Carol: What happened?

Mike: He couldn’t care less if his son beats up on people, or teases little girls. That’s just fine with him.

Carol: Oh, Mike, he couldn’t be that unconcerned.

Mike: From now on, Peter has my permission to defend himself.

Carol: You mean you want the two boys to fight?

Mike: No, honey, I don’t want them to fight, but if Buddy Hinton starts pushing Peter around, then he doesn’t have to stand there like a,a,a, sitting duck.

Carol: Stand there like a sitting duck?

Mike: Sit there like a sitting duck. What’s the difference? The point is, from now on, Peter can defend himself.

Carol: You’re as bad as Mr. Hinton.

(She gets up.)

Mike: Where are you going?

Carol: To talk to Mr. Hinton.

Mike: What good will that do?

Carol: You men are always fighting, it’s your make ego. Woman are different. We’ll just sit calmly and work everything out, you’ll see.

(She winks and goes out. Later on, she is having a talk with Buddy’s mother.)

Mrs. Hinton: You are so right, Mrs. Brady. I couldn’t agree more.

Carol: Oh, I knew you would, Mrs. Hinton. I’m sure we can settle this little misunderstanding very simply?

Mrs. Hinton: How would we do that?

Carol: Well, you could just talk to your husband about your son.

Mrs. Hinton: Oh, I couldn’t do that.

Carol: Why not?

Mrs. Hinton: Well, that’s man’s business. If I poke my nose in in hat, Ralph would be terribly upset.

Carol: You men you won’t talk to your husband?

Mrs. Hinton: Ralph has very strong opinions about raising boys.

Carol: Yes, I’m aware of that.

Mrs. Hinton: If I try to talk to him about Buddy, he tells me, buzz off, and of course, I buzz off.

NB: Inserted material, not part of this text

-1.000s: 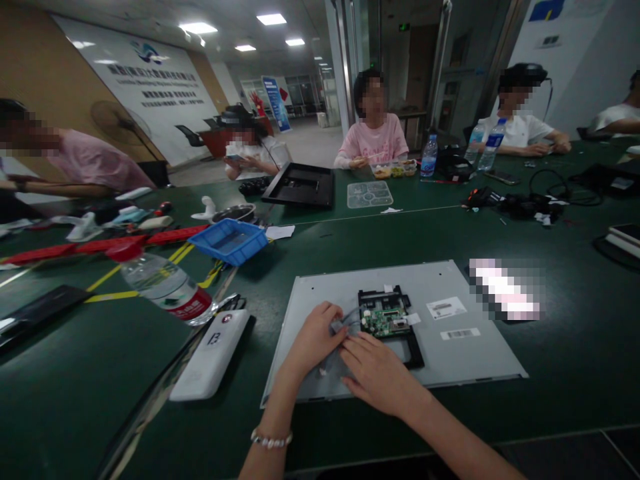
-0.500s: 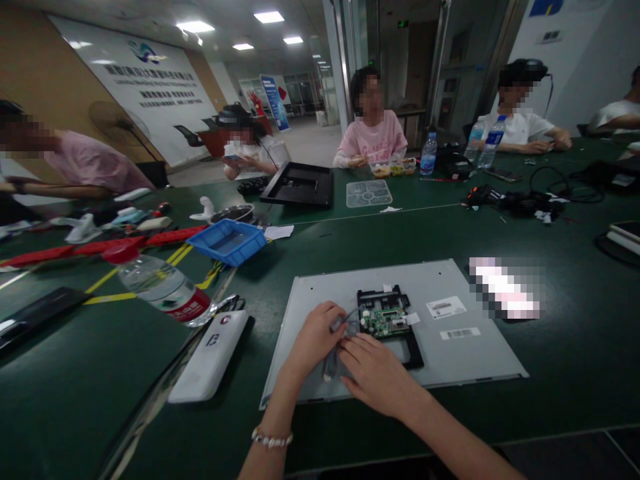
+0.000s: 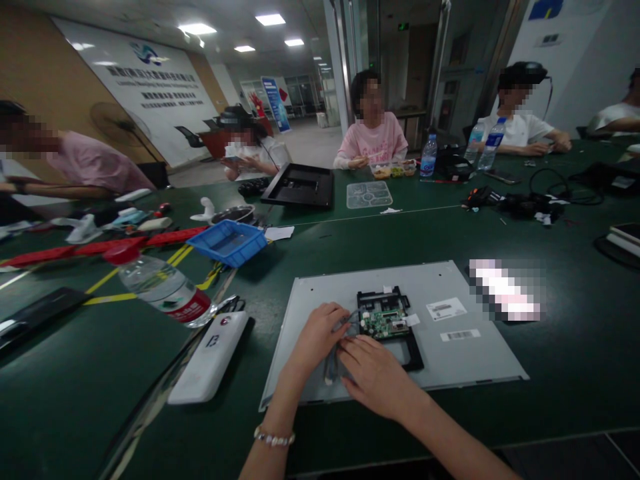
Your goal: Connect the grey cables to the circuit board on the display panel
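A flat grey metal panel (image 3: 477, 360) lies on the green table in front of me. On it sits a black plastic bracket (image 3: 415, 353) carrying a green circuit board (image 3: 383, 323) with white connectors. My left hand (image 3: 320, 333) has its fingers curled in a pinch on a grey cable (image 3: 330, 370) just left of the board. Close beside it, my right hand (image 3: 373, 373) is bent over the same cable, fingers together; their tips are partly hidden. The cable's lower end hangs in a folded bundle below the hands, over the panel.
Left of the panel lie a white power bank (image 3: 213, 360), a tilted water bottle (image 3: 163, 287) and a blue tray (image 3: 230, 243). A blurred-out bright phone-like slab (image 3: 505, 290) is at the right. Farther back are a black frame (image 3: 300, 187) and several seated people.
Both hands stay almost in place on the cable, with only slight finger movement. The whole view has shifted a little.
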The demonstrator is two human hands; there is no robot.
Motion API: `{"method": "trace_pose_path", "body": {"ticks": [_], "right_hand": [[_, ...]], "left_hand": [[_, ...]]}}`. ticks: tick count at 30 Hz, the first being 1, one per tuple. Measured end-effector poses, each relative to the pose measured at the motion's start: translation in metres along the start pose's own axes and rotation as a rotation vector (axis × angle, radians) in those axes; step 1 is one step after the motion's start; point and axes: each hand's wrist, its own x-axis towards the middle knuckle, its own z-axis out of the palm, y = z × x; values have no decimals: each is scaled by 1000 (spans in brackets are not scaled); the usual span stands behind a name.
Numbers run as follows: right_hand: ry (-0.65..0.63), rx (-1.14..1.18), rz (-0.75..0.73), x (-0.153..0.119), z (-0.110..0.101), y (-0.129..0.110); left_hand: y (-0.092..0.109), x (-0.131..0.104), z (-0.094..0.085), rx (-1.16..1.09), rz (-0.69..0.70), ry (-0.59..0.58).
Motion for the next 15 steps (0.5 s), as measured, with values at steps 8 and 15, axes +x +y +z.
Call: {"method": "trace_pose_path", "body": {"ticks": [8, 15], "right_hand": [[7, -7, 12, 2, 0, -2], [-3, -11, 22, 4, 0, -2]], "left_hand": [[1, 2, 0, 36, 41, -25], [4, 1, -2, 19, 49, -19]]}}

Carol: Well, uh, Mrs. Hinton, I…

Mrs. Hinton: Whatever Ralph thinks is fine with me.

Carol: Well, surely, you must have some feelings on the matter, Mrs. Hinton.

Mrs. Hinton: Oh, I listen to Ralph. And I think you’d be well advised to listen to what Ralph has to say too, Mrs. Brady.

Carol: Frankly, I don’t care what Ralph has to say, Mrs. Hinton.

(Mrs. Hinton gives Carol a mean look. Carol’s conscience repeats back what she said about them sitting calmly and working the matter out.)

Carol: Oh, shut up.

(She gets up and leaves and goes home. Mike is laying on the living room couch when she gets there.)

Mike: Hey.

Carol: You’re right, Mike. You’re absolutely right. From now on, if Peter has to, then let him defend himself.

Mike: Didn’t you have your little woman to woman talk with Mrs. Hinton?

Carol: Oh, I tried, but she’s as bad as her husband.

Mike: I take it negotiations fell through.

Carol: Negotiations, I was the only one negotiating. It was absolutely terrible. It was Ralph this, Ralph that, she couldn’t say anything for herself, everything was Ralph.

Mike: Honey, listen, wait a minute, I’ll negotiate with you anytime.

(He puts his arms around her.)

Carol: Well, I don’t care. I can’t understand a woman being that dependent on her husband.

(Upstairs in the boys’ room, Peter is showing Greg and Bobby some punches he’d wish to give to Buddy Hinton.)

Peter: Pow! Right in the kisser! That’s what I’d do to Buddy Hinton, too bad Mom and Dad are patching things up.

Greg: Yeah, Buddy could stand a good licking. It might stop him from being such a bully.

Bobby: You sure you could lick him?

Peter: Are you kidding?

Bobby: Last time he gave you a black eye.

Peter: That was just a lucky punch.

Greg: How many punches did he throw?

Peter: One.

Bobby: Boy, how lucky can you get.

(Peter pretends to throw some more punches.)

Peter: Twist and roll, twist and roll! Boom, boom, boom.

Bobby (throwing a punch): Boom, Buddy Hinton!

Peter: If I could just get another crack at him, I’ll wipe him out.

Mike (coming in the room): Hi, fellas.

Greg: Hey, Pete’s just showing us how he’s going to take Buddy Hinton.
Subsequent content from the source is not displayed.